What you are asked to do
Where does the string "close" appear in the records? Copy each line that holds it.

Data shown
•••
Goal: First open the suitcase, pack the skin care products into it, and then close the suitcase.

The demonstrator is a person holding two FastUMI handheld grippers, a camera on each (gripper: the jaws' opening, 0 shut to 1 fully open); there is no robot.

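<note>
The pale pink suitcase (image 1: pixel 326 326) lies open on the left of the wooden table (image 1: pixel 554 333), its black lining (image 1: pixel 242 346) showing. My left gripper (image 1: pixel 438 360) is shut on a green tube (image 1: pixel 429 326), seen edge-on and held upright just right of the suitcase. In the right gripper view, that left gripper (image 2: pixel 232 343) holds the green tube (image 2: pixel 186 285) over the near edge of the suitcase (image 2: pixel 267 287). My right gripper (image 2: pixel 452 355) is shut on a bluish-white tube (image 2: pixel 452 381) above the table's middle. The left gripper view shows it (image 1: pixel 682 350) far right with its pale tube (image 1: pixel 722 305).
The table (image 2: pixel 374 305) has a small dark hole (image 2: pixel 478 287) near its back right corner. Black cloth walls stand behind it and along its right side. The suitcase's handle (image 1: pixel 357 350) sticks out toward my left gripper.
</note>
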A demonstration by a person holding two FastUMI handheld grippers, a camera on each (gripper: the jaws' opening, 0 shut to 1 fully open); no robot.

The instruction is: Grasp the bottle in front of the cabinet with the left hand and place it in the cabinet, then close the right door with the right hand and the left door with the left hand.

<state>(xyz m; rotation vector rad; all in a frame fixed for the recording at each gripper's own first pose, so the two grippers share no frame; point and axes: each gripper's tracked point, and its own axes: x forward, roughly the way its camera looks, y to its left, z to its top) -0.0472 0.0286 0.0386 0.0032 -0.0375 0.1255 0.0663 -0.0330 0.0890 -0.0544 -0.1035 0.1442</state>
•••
Output
Goal: First open the suitcase, pack the skin care products into it, and then close the suitcase.
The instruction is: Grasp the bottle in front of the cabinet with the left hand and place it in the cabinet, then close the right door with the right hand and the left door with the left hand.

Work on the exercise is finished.